Il convient dès lors de n'admettre l'action récursoire du défendeur qu'à
concurrence d'un tiers de la part du dommage mise à sa charge, l'appelé
en cause supportant ainsi un quart du préjudice subi par le demandeur.

Erwägung 4

    4.- Quant au montant des dommages-intérêts, le défendeur ne conteste
pas l'estimation de l'atteinte à l'avenir économique. Il considère en
revanche qu'il n'a pas à payer au demandeur les frais médicaux déjà assumés
par la caisse d'assurance-maladie auprès de laquelle celui-ci est assuré
(2'303 fr.), ni les frais médicaux futurs retenus à concurrence de 3'000
fr. par le Tribunal cantonal. Il fait valoir que les art. 26 et 100 LAMA
excluent la possibilité, pour la personne affiliée à une caisse-maladie
soumise à ces dispositions, de s'enrichir grâce à une double assurance
ou à un cumul d'actions, et que le demandeur n'a dès lors plus qualité
pour agir en ce qui concerne les frais médicaux. Le demandeur admet le
bien-fondé de ces remarques dans la mesure où la caisse-maladie a déjà
couvert le dommage, soit à concurrence de 2'303 fr.

    a) Le Tribunal cantonal considère à tort en l'espèce que "le
cumul d'une indemnité versée par une assurance en responsabilité
civile et des avantages découlant d'une assurance de personnes
est... possible". L'art. 96 LCA, auquel il se réfère ainsi implicitement,
n'est en effet pas applicable aux caisses-maladie reconnues, au sens de
l'art. 1er LAMA (ATF 81 II 167; OFTINGER, Schweizerisches Haftpflichtrecht
1, 4e éd., p. 403; DESCHENAUX/TERCIER, op.cit., p. 292). Celles-ci sont
soumises à l'art. 26 al. 1 LAMA, aux termes duquel l'assurance ne doit
pas être une source de gain pour les assurés, qui disposent d'un simple
concours d'actions contre le tiers responsable et leur caisse, selon
l'art. 51 CO. En l'occurrence, la caisse-maladie à laquelle est affilié le
demandeur a réglé les frais médicaux par 2'303 fr. et annoncé son intention
de recourir contre l'Union Suisse, qui assure la responsabilité civile
du défendeur. Le demandeur n'a ainsi plus d'action contre ce dernier
(cf. ATF 63 II 149 consid. 4), et le jugement attaqué doit être réformé
dans la mesure où il lui a alloué la somme de 2'303 fr.

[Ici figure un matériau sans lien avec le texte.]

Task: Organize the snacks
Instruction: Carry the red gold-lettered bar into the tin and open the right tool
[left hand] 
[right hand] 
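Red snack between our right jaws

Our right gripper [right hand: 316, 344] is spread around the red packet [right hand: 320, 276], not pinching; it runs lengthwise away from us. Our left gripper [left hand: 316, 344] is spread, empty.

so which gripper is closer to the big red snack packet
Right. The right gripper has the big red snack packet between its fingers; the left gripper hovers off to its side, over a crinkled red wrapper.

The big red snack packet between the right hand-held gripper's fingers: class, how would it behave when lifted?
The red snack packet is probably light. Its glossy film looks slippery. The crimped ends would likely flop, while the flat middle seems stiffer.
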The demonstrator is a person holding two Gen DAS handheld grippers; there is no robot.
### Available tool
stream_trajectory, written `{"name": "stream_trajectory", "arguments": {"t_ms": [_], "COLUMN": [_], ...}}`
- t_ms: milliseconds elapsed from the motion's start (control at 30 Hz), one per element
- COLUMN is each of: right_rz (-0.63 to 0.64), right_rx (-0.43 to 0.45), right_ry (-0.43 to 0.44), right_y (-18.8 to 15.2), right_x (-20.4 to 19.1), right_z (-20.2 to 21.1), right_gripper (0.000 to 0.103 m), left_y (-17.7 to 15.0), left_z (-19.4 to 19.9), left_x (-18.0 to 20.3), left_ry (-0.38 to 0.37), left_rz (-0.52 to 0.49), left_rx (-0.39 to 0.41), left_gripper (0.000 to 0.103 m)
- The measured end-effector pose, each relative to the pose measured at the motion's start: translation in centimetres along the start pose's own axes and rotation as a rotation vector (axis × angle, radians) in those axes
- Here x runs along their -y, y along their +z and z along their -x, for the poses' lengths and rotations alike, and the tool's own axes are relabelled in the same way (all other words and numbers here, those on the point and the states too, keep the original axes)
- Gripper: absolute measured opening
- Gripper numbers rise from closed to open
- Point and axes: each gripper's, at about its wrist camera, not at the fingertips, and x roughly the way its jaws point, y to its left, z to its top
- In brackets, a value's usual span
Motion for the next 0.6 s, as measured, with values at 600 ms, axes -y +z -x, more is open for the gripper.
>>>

    b) Le recours est en revanche mal fondé en ce qui concerne les frais
médicaux futurs. Le demandeur n'a reçu de la caisse-maladie aucun paiement
de nature à libérer le défendeur à son égard, et on ignore si et dans
quelle mesure cette caisse assumera les frais en question. Le défendeur
en est donc responsable, le montant de 3'000 fr. retenu par les premiers
juges n'étant pas contesté.

    c) Compte tenu de la somme de 115'020 fr., également incontestée,
allouée au demandeur pour l'atteinte portée à son avenir économique,
le dommage s'élève à 118'020 fr. Le demandeur a droit aux trois quarts
de cette somme, soit à 88'515 fr.

Erwägung 5

    5.- Le défendeur ne critique pas le montant de l'indemnité pour tort
moral retenu par les premiers juges, soit 8'000 fr., mais il demande la
réduction de cette indemnité dans la même proportion et pour les mêmes
motifs que les dommages-intérêts.

    La détermination de l'indemnité pour tort moral obéit toutefois à ses
propres critères. En l'espèce, le tort subi par le demandeur est grave:
la perte d'un oeil représente un handicap dont il souffrira durant toute
sa vie, et il subit en outre, selon les constatations du jugement attaqué,
"une atteinte esthétique très visible". Compte tenu des fautes respectives
du défendeur et du demandeur, atténuées pour chacun d'eux en raison de leur
jeune âge, la somme de 8'000 fr. allouée au demandeur par les premiers
juges apparaît équitable, et le jugement attaqué doit être confirmé sur
ce point.

Erwägung 6

    6.- Le défendeur doit ainsi payer au demandeur, à titre de
dommages-intérêts, 88'515 fr., valeur échue, et, à titre de réparation
du tort moral, 8'000 fr. avec intérêt à 5% dès le 4 mars 1972, jour
de l'accident; le taux et le point de départ de l'intérêt ne sont pas
contestés.

    L'appelé en cause remboursera au défendeur le tiers de ces montants,
soit 32'172 fr. ( 1/3 de 96'515 fr.), avec intérêt à 5% dès le 4 mars
1972 sur 2'666 fr. (1/3 de 8'000 fr.).